Key in the whole listing below again, keeping every word as it is.

********

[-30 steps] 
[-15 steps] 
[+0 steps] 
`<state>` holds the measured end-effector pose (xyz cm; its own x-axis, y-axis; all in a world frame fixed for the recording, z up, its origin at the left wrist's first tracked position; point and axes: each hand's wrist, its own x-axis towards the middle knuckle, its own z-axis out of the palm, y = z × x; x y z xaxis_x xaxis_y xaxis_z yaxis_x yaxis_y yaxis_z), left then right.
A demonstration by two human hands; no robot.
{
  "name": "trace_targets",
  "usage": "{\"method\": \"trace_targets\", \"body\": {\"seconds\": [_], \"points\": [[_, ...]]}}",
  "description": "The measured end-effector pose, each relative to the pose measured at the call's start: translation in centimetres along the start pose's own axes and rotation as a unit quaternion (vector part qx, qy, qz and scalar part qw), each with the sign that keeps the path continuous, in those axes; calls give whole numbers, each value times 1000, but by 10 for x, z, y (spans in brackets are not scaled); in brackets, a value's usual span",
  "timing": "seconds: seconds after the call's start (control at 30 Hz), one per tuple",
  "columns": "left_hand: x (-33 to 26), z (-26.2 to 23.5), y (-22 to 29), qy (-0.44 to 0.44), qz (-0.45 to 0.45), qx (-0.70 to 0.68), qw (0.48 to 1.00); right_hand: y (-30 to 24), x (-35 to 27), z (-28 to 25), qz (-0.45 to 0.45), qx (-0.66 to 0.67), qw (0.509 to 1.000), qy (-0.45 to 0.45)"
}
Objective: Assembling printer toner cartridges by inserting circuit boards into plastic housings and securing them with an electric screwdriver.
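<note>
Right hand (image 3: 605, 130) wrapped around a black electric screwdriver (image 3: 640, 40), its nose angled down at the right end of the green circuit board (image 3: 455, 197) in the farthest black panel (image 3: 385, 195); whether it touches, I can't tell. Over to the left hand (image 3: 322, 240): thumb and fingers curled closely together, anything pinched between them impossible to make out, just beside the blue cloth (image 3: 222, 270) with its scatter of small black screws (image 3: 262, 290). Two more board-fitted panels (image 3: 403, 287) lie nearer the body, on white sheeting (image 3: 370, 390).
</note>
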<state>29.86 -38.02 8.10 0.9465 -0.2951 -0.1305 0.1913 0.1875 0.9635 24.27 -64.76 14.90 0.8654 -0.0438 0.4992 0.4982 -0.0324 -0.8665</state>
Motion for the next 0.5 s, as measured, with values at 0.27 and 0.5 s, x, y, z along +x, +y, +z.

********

• **Result for this task**
[-30 steps] 
[-15 steps] 
[+0 steps] 
`<state>` holds the measured end-effector pose (xyz cm; its own x-axis, y-axis; all in a world frame fixed for the recording, z up, its origin at the left wrist's first tracked position; point and axes: each hand's wrist, its own x-axis towards the middle knuckle, its own z-axis out of the palm, y = z × x; x y z xaxis_x xaxis_y xaxis_z yaxis_x yaxis_y yaxis_z), left then right.
A demonstration by two human hands; no robot.
{
  "name": "trace_targets",
  "usage": "{\"method\": \"trace_targets\", \"body\": {\"seconds\": [_], \"points\": [[_, ...]]}}",
  "description": "The measured end-effector pose, each relative to the pose measured at the call's start: translation in centimetres along the start pose's own axes and rotation as a unit quaternion (vector part qx, qy, qz and scalar part qw), each with the sign that keeps the path continuous, in those axes; calls give whole numbers, each value times 1000, but by 10 for x, z, y (spans in brackets are not scaled); in brackets, a value's usual span",
  "timing": "seconds: seconds after the call's start (control at 30 Hz), one per tuple",
  "columns": "left_hand: x (-33 to 26), z (-26.2 to 23.5), y (-22 to 29), qy (-0.44 to 0.44), qz (-0.45 to 0.45), qx (-0.70 to 0.68), qw (0.48 to 1.00); right_hand: y (-30 to 24), x (-35 to 27), z (-28 to 25), qz (-0.45 to 0.45), qx (-0.66 to 0.67), qw (0.509 to 1.000), qy (-0.45 to 0.45)"
}
Objective: Assembling printer toner cartridges by inserting circuit boards into plastic housings and securing them with an electric screwdriver.
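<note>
Right hand (image 3: 605, 130) wrapped around a black electric screwdriver (image 3: 640, 40), its nose angled down at the right end of the green circuit board (image 3: 455, 197) in the farthest black panel (image 3: 385, 195); whether it touches, I can't tell. Over to the left hand (image 3: 322, 240): thumb and fingers curled closely together, anything pinched between them impossible to make out, just beside the blue cloth (image 3: 222, 270) with its scatter of small black screws (image 3: 262, 290). Two more board-fitted panels (image 3: 403, 287) lie nearer the body, on white sheeting (image 3: 370, 390).
</note>
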<state>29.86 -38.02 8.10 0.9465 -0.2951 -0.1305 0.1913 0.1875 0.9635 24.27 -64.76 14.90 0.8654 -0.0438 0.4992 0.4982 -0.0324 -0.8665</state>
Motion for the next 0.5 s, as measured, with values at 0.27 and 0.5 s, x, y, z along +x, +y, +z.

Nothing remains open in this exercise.